Foreign Correspondents Club of Malaysia
- Formation: 2011
- Founder: unknown
- Headquarters: Kuala Lumpur, Malaysia
- President: Norman Goh
- Vice President: Hadi Azmi
- Secretary: Anisah Shukry
- Treasurer: Henry Berbar
- Website: www.fccm.my

= Foreign Correspondents Club of Malaysia =

Non-profit organization in Malaysia

The Foreign Correspondents Club of Malaysia (FCCM) is a non-profit organization in Malaysia. It was established in 2011 to aid foreign correspondents working in Malaysia. FCCM is a member of the Asia-Pacific Association of Press Clubs, and is currently serving as the Association's first vice-president. FCCM's main focus is to improve the working environment of journalists working for foreign-based news organizations, which includes negotiation for better access to government events, as well as sharing important information.

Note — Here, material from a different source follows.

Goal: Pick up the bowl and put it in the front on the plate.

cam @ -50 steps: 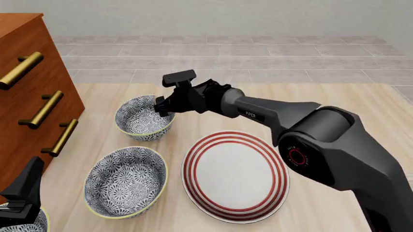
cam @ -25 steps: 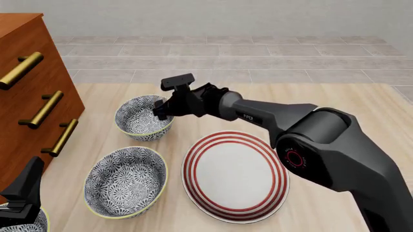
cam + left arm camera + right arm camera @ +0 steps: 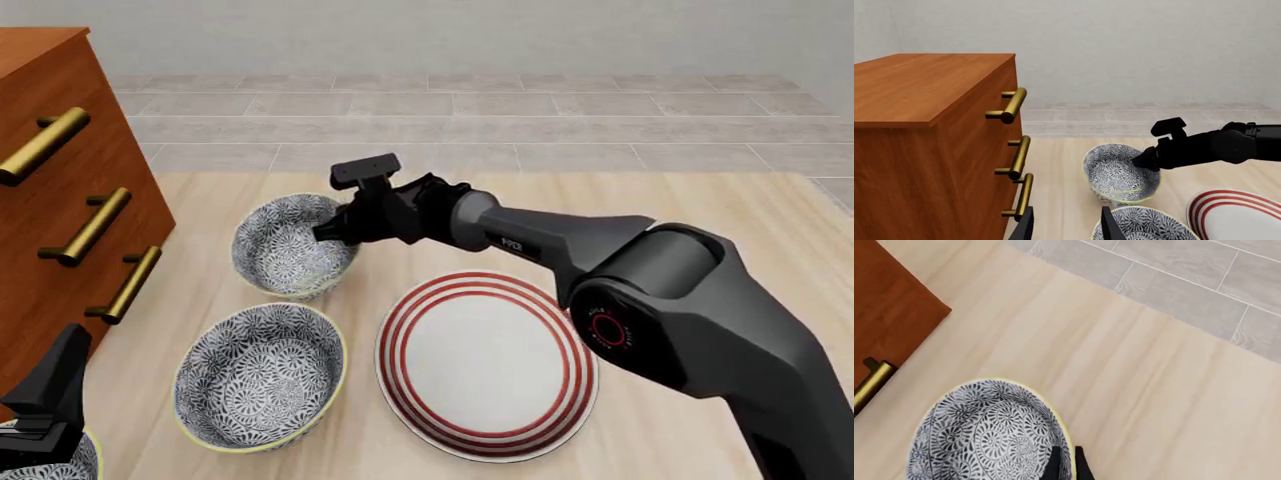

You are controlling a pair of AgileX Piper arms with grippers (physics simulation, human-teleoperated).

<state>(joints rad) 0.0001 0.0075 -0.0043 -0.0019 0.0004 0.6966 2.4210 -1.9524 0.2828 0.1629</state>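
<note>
The bowl (image 3: 284,248), deep with a blue-and-white floral pattern and a yellowish rim, is at the far left of the table and tilts. My right gripper (image 3: 334,232) is shut on its right rim, one finger inside and one outside. The right wrist view shows the bowl (image 3: 981,435) with the thin fingertips (image 3: 1054,466) pinching its edge. The left wrist view shows the bowl (image 3: 1117,172) and the right gripper (image 3: 1146,161) too. The red-ringed white plate (image 3: 487,365) lies in front and to the right. My left gripper (image 3: 1066,227) is open near the front left corner, holding nothing.
A slightly wider bowl (image 3: 260,375) with the same pattern sits in front of the held one, left of the plate. A wooden dresser (image 3: 54,190) with brass handles stands along the left side. Part of another patterned bowl (image 3: 60,465) shows under the left gripper.
The right gripper has dropped slightly onto the bowl's right rim. The bowl has tipped and shifted a little to the left. The left arm has not moved.
</note>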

FCCM organizes regular briefings, debates, and other activities.

== History ==
Luke Hunt, in The Diplomat, reported that the club's first president, Romen Bose of Agence France-Presse, said:

The idea of a foreign correspondents club in Malaysia isn't new in that several groups had tried over the years to get one set up, and many had gone as far as having initial meetings and an executive committee drawn up, but were unable to get permission from the authorities. The last time a group of journalists tried to set one up was in 1992 when then AFP bureau chief Mervin Nambiar and a group of very senior correspondents had banded together to push for the club to be set up, but the powers that be refused to allow its formation.